DATASET EXTRACT:
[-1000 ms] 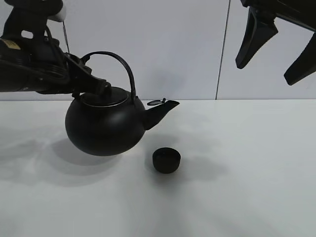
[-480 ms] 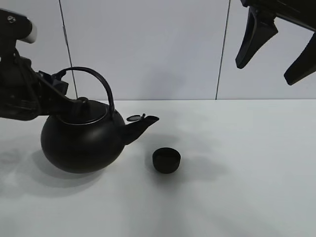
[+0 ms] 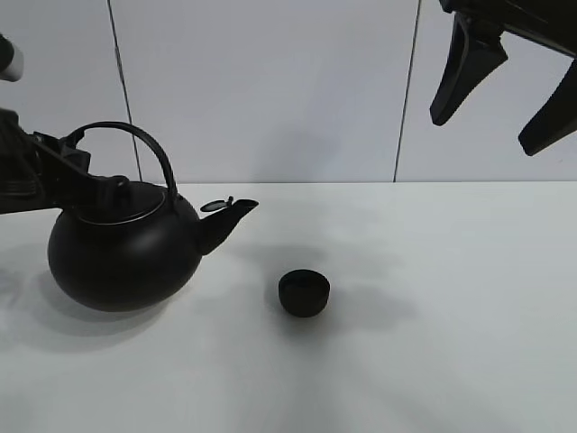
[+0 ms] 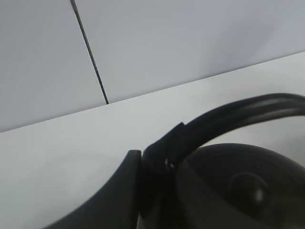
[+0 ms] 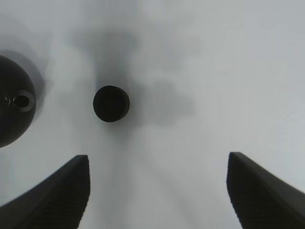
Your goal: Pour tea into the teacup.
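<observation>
Apparently I'm past pouring: my left hand (image 3: pixel 77 176) clenches the kettle (image 3: pixel 122 257) at left, upright, apart from the teacup (image 3: pixel 304 293); the right hand (image 3: pixel 505 90) hangs released.

A small round teacup (image 3: pixel 304 293) (image 5: pixel 111 103), matte black and bowl-shaped with no handle, stands upright with its mouth up, a little below and left of the middle of the high view. The kettle (image 3: pixel 123 251) (image 4: pixel 238 186), big, round and black with an arched handle, sits upright at the left of that view, its spout pointing right toward the teacup, well apart from it.
</observation>
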Robot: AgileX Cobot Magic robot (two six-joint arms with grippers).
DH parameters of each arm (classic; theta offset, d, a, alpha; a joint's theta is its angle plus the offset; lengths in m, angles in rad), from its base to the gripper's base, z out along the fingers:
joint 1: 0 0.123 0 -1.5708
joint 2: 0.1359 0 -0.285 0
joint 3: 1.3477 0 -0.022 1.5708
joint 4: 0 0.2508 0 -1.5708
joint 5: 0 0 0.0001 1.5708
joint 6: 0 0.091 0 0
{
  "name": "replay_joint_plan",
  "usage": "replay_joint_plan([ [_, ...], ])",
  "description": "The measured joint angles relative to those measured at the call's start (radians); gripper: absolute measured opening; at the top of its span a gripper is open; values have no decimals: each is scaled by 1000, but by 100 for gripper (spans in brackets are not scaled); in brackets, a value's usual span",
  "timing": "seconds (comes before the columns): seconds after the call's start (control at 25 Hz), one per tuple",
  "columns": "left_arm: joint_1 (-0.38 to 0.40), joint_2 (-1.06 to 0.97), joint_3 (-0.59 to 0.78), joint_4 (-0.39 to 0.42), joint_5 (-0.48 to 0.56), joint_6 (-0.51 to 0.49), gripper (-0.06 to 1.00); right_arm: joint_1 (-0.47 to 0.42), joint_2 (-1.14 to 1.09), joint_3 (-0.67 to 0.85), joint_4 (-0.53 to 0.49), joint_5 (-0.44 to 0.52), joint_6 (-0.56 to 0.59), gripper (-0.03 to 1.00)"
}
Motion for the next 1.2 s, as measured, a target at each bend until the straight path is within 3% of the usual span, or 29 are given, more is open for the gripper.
replay_joint_plan([
  [0.52, 2, 0, 94, 26, -31, -12, 11, 0, 0, 0, 22, -3, 0, 55],
  [0.84, 2, 48, 93, 29, -114, -60, 11, 0, 0, 0, 23, -4, 0, 55],
  [1.2, 2, 77, 93, 36, -141, -78, 11, 0, 0, 0, 23, -9, 0, 55],
])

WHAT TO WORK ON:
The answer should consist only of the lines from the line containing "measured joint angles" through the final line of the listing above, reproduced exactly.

WRITTEN ANSWER:
  "description": "The measured joint angles relative to those measured at the call's start (radians); gripper: absolute measured opening; at the top of its span a gripper is open; values have no decimals: each is scaled by 1000, but by 100 for gripper (spans in brackets are not scaled); in brackets, a value's usual span",
  "timing": "seconds (comes before the columns): seconds after the call's start (control at 25 Hz), one per tuple",
  "columns": "left_arm: joint_1 (-0.38 to 0.40), joint_2 (-1.06 to 0.97), joint_3 (-0.59 to 0.78), joint_4 (-0.39 to 0.42), joint_5 (-0.48 to 0.56), joint_6 (-0.51 to 0.49), gripper (-0.06 to 1.00); right_arm: joint_1 (-0.47 to 0.42), joint_2 (-1.14 to 1.09), joint_3 (-0.67 to 0.85), joint_4 (-0.53 to 0.49), joint_5 (-0.44 to 0.52), joint_6 (-0.56 to 0.59), gripper (-0.03 to 1.00)"
}
Motion for the next 1.2 s, as measured, a target at each bend until the straight path is within 3% of the usual span, or 29 are given, more is open for the gripper.
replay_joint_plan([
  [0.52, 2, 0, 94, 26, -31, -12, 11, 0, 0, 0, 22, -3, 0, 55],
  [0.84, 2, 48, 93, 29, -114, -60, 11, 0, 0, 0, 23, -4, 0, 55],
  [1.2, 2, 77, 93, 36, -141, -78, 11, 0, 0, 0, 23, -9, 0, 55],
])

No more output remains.